La Bourse de Paris restait nettement affectée ce vendredi 23 mars en début d’après-midi (-1,03%) par la perspective d’une guerre commerciale dans la foulée des nouvelles sanctions contre la Chine annoncées par Donald Trump.

En début d’après-midi ce vendredi 23 mars, l’indice CAC 40 perdait 1,03% à 5.115 points, dans un volume d’échanges de 2,09 milliards d’euros. La veille, il avait déjà reculé de 1,38%.

Après des premiers pas en nette baisse, la cote parisienne est restée très mal orientée accélérant même un temps son repli au point de perdre brièvement plus de 2%. De son côté, Wall Street a commencé la séance en hausse vendredi rebondissant après une lourde chute la veille. La place financière new-yorkaise avait plongé jeudi, le Dow Jones lâchant 2,93%, soit plus de 700 points et sa plus forte baisse depuis le 8 février, le Nasdaq baissant de 2,43% et le S&P 500 de 2,52%.

Les ventes ont été massives ce matin sur les marchés actions, les investisseurs redoutant l’entrée dans une guerre commerciale», a relevé David Madden, un analyste de CMC Markets. Le président américain Donald Trump a signé jeudi «un memorandum présidentiel ciblant l’agression économique de la Chine», faisant ployer sévèrement Wall Street et dans son sillage les autres places boursières.

«C’est la première fois que les marchés réagissent violemment à des mesures politiques. Certes, dans le passé, le référendum britannique ou l’élection américaine avaient généré de la volatilité à court terme. Mais cette fois il ne s’agit pas d’une réaction à un scrutin, mais bien à une stratégie politique déployée par la Maison blanche et dont les conséquences inquiètent sérieusement les investisseurs», ont noté les analystes d’Aurel BGC.

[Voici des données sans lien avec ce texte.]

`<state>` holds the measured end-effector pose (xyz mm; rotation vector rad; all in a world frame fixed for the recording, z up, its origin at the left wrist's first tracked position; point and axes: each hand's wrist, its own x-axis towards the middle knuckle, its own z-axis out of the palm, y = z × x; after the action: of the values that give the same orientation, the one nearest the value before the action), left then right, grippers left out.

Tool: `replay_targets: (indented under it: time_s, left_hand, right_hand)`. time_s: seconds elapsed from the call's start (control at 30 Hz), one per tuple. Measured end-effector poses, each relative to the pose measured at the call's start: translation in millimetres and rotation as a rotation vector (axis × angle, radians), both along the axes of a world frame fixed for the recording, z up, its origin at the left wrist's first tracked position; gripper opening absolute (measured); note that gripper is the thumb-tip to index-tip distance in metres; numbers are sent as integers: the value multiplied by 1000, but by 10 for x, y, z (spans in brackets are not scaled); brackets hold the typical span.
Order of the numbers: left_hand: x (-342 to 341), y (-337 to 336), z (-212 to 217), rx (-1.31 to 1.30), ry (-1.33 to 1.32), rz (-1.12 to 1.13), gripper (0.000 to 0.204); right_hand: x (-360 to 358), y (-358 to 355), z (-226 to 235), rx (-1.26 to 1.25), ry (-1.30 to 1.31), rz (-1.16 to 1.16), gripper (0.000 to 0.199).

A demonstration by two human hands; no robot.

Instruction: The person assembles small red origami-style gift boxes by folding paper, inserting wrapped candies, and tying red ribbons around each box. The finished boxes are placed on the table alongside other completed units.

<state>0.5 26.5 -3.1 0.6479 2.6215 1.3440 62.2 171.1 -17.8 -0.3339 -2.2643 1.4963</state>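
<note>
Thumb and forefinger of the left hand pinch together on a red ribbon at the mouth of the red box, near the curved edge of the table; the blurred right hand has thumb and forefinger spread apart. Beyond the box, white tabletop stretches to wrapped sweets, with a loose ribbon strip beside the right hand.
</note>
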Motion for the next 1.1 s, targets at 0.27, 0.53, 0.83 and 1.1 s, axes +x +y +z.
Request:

«La montagne pourrait accoucher d’une souris. Donald Trump cherche à négocier et obtenir des concessions, plus qu’à couler l’économie», ont-ils nuancé.

Le bras de fer continue

Vendredi le bras de fer se poursuivait, Pékin menaçant le porc et les fruits américains tandis que les États-Unis ont lancé une procédure contre le pays devant l’Organisation mondiale du commerce (OMC), reprochant à la Chine de «porter atteinte au droit de la propriété intellectuelle de ses entreprises».

Sur le terrain des valeurs, STMicroelectronics enregistrait la plus forte baisse (-3,50% à 18,73 euros), toujours pénalisé par les déboires des valeurs technologiques américaines dans le sillage de la polémique sur l’utilisation indue de données personnelles de millions d’utilisateurs de Facebook par une société britannique.

Les titres liés aux matières premières étaient aussi touchés, à l’instar d’Arcelormittal (-2,54% à 25,51 euros) ou Vallourec (-2,71% à 4,41 euros).

Michelin reculait de 2,64% à 119,80 euros, pénalisé par un abaissement de sa recommandation à «neutre» par Morgan Stanley.

Ipsen évoluait autour de l’équilibre malgré l’annonce de l’obtention d’un avis favorable du Comité des médicaments à usage humain (CHMP) pour Cabometyx (cabozantinib), un traitement du cancer du rein avancé.

Bolloré perdait 2,94% à 4,22 euros, emporté par le pessimisme ambiant. Le groupe diversifié a pourtant profité en 2017 de l’intégration de Vivendi, dont les performances ont fortement contribué au résultat opérationnel, tandis que le bénéfice net affiche une progression de 59%.